GÜNDEM - 05 Ağustos 2024 Pazartesi 10:12

Yabancı öğrenciler öğretmenlerini Türk geleneklerine göre evlendirdi

A
A
A
Yabancı öğrenciler öğretmenlerini Türk geleneklerine göre evlendirdi

Eskişehir Osmangazi Üniversitesi Türkçe Öğretimi Uygulama ve Araştırma Merkezi’nde (TÖMER) öğretim görevlisi olarak çalışan Berrin Ar’ın düğününde, yaklaşık 40 farklı ülkeden Eskişehir’e gelerek eğitim gören öğrenciler, Türk kültürüne uygun şekilde kına yakarak eğlenceli dakikalar geçirdi.
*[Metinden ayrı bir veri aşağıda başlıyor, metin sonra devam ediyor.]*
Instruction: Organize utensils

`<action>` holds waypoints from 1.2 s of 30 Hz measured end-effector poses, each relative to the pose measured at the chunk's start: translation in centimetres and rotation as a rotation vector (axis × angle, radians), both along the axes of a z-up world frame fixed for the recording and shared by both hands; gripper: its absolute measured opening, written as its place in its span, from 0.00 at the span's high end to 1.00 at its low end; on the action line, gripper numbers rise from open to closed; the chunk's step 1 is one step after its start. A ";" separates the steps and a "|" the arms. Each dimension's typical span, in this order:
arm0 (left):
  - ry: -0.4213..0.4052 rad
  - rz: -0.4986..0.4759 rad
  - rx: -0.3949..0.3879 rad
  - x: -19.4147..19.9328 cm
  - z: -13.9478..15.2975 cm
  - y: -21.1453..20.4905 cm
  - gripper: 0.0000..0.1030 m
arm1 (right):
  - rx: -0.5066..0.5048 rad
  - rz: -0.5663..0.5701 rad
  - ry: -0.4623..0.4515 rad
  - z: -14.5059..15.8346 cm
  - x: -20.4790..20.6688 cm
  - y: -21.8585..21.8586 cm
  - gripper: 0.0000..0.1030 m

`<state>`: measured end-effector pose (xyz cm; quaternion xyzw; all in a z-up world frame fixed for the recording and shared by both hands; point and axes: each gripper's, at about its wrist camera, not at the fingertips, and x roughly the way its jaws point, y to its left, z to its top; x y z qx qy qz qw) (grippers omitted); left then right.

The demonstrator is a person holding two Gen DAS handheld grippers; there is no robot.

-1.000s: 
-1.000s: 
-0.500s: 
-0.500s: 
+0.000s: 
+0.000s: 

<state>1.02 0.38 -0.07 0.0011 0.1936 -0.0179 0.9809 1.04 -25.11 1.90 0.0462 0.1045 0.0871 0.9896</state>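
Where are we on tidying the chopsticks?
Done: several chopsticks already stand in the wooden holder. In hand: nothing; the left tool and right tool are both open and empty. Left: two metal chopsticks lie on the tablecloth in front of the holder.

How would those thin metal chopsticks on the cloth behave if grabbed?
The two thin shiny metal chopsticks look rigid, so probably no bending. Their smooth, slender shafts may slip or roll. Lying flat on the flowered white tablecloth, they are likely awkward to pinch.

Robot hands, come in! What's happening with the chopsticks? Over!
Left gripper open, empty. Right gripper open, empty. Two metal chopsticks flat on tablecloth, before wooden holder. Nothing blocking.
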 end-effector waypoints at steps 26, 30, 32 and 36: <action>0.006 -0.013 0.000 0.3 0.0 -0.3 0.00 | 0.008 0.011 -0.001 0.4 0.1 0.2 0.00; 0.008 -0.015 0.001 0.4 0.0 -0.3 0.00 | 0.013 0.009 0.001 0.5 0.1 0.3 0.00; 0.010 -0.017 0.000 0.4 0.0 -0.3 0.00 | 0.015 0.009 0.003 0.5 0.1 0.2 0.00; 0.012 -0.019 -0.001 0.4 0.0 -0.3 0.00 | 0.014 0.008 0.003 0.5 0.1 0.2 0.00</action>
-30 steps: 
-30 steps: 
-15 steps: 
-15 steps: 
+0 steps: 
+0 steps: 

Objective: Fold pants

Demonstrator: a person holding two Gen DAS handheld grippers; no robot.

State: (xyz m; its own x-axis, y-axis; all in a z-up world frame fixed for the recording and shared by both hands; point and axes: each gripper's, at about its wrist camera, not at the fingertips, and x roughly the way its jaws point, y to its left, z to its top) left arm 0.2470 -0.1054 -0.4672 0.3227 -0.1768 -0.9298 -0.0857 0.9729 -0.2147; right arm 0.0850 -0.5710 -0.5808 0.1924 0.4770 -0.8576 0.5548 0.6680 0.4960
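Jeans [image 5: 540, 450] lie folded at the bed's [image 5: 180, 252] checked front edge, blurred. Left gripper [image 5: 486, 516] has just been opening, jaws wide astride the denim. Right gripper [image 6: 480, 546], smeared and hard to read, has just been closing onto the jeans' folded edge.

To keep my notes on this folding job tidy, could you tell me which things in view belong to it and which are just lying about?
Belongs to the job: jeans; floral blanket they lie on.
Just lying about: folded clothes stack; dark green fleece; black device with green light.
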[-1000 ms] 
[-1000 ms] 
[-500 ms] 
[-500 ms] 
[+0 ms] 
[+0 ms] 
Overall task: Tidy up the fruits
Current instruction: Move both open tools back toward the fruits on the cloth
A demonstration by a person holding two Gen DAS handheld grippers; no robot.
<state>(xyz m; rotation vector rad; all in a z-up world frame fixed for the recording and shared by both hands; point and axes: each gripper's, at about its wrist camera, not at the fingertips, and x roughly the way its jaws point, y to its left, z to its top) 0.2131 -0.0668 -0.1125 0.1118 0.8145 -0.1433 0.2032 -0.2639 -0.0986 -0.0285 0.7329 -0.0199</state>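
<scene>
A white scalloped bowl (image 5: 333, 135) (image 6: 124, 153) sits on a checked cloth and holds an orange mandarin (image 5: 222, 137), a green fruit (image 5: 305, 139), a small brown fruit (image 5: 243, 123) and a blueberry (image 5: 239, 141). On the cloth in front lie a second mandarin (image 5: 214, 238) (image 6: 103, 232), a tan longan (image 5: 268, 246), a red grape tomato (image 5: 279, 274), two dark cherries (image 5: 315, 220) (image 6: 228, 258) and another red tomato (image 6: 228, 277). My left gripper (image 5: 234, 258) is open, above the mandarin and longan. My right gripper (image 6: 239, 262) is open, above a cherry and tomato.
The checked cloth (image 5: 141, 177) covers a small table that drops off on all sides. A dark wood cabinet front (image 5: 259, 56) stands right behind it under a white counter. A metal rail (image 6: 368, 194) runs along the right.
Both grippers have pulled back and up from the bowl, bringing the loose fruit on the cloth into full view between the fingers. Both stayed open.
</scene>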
Yaklaşık 40 farklı ülkeden Eskişehir’e gelerek Eskişehir Osmangazi Üniversitesi TÖMER’de Türkçe eğitimi alan öğrenciler, merkezde görevli Öğretim Görevlisi Berrin Ar’ın düğününe katıldı. Türk kültürünü ve adetlerini öğrenme aşamasında olan öğrenciler, Türk usullerine uygun yapılan düğünde kına yaktı ve dans etti. Öğretim görevlisi Berrin Ar ve eşi Çağatay Pamuk için de özel bir anın yaşandığı düğünde, renkli görüntüler ortaya çıktı.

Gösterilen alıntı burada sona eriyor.